Azerbaijan against West’s double standards on Karabakh conflict - top official
Baku, Azerbaijan, Feb.12
Azerbaijan is against military forms of solving conflicts, the Head of the Public and Political Issues Department of Azerbaijani Presidential Administration, Ali Hasanov said in his interview with the Financial Times.
"We believe that in the present world there are more powerful tools for solving conflicts than military ones," said the top official.
Azerbaijan avoids aligning itself explicitly either with the west or with Russia in its foreign policy, but it joined western countries at the UN last year in voting for a resolution that rejected Russia's annexation of Crimea and supported Ukraine's territorial integrity, according to Hasanov.
He said Azerbaijan was disappointed that western governments had not taken an equally firm stand against Armenia's seizure, in a war in the early 1990s, of Nagorno-Karabakh and seven other districts located in Azerbaijan.
"Our objection is to the double standards in the west on this issue. In one conflict the west calls them separatists, in the other they don't," Hasanov said.
Mr Hasanov blamed a recent spate of violent incidents between Armenian and Azerbaijani forces on "internal forces in Armenia who are trying to strengthen their positions".

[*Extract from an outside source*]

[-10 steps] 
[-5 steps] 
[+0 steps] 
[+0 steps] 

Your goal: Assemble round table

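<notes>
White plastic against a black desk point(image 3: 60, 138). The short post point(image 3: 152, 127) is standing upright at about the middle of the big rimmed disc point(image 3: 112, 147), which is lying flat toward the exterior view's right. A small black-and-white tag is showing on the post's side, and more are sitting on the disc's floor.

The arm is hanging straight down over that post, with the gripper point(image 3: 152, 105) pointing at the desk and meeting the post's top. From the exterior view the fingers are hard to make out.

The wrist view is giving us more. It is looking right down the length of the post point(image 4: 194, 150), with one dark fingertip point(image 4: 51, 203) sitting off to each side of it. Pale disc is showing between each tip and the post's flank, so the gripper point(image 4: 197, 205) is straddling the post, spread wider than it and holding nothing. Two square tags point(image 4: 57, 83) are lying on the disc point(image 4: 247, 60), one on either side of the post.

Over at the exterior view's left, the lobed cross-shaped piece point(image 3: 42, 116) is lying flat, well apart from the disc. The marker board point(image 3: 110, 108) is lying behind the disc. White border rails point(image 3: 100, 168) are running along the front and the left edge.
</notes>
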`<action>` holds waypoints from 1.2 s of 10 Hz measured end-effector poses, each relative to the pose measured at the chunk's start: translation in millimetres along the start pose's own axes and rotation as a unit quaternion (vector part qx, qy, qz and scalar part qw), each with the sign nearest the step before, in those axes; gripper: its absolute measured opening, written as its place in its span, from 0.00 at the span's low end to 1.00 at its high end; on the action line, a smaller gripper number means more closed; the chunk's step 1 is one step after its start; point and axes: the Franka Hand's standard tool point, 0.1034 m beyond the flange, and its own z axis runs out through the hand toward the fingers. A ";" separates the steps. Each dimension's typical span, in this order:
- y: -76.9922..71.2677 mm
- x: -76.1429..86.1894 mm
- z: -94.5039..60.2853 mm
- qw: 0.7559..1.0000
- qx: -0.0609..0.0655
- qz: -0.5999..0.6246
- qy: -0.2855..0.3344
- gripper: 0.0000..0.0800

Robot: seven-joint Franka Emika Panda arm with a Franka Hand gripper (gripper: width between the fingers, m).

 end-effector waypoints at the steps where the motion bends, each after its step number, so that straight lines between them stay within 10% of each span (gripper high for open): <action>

He suggested that the US and its allies should take action to eject Armenia from international bodies, such as the Council of Europe and the Organisation for Security and Co-operation in Europe.
Ukraine's conflict poses awkward choices for the authorities in Baku, who were disturbed both by the pro-democracy revolution in Kiev a year ago and by the Russian retaliation. Mr Aliyev and his government regard the preservation of national independence - achieved from the Soviet Union only 24 years ago - and domestic political peace as their supreme priorities.
Tensions emerged in Baku's relations with the US last year as the authorities tightened domestic political conditions and clamped down on independent media in a country where opponents of Mr Aliyev's government were already allowed little scope.
However, Mr Hasanov struck a conciliatory note towards the US, emphasizing Baku's co-operation with Washington on counter-terrorism and energy, and blaming disagreements over human rights on non-governmental organizations based in the US rather than on the American government itself.
"Unfortunately, there are forces who use these incidents to cause a deterioration in US-Azerbaijani relations and to undermine the image of Azerbaijan. But other than that, Azerbaijan is committed to its strategic partnerships with western countries," he said.
Mr Hasanov noted that Azerbaijan shared a problem with western countries in that about 300 Azerbaijanis had gone to fight in Syria with Islamist extremists, posing a potential security threat upon their return home.
"Some forces want to see Azerbaijan as a radical fundamentalist country. Some forces are intent on undermining the secular path of Azerbaijan," he said.
According to sketchy reports in the Azerbaijani media, a number of citizens have been arrested for fighting in Syria under a stricter antiterrorism law adopted in March 2014.
"I think a few hundred citizens of western countries going to the region is probably less dangerous than a few hundred Azerbaijanis going there," Mr Hasanov said, alluding to Azerbaijan's relatively small population of 9.5m.
Mr Hasanov said the government was confident it could ride out the effect of sharply falling oil prices on its budget and development plans, partly because it was introducing new taxes on bank deposits, property sales and luxury items such as imported cars.
He stressed that no new taxes would be imposed on the private, non-oil sector of the economy because the government understood the importance of letting this sector thrive.
He ruled out an abrupt devaluation of the manat, Azerbaijan's currency, but said the government was considering a managed downward adjustment in line with the euro, which has been falling against the dollar.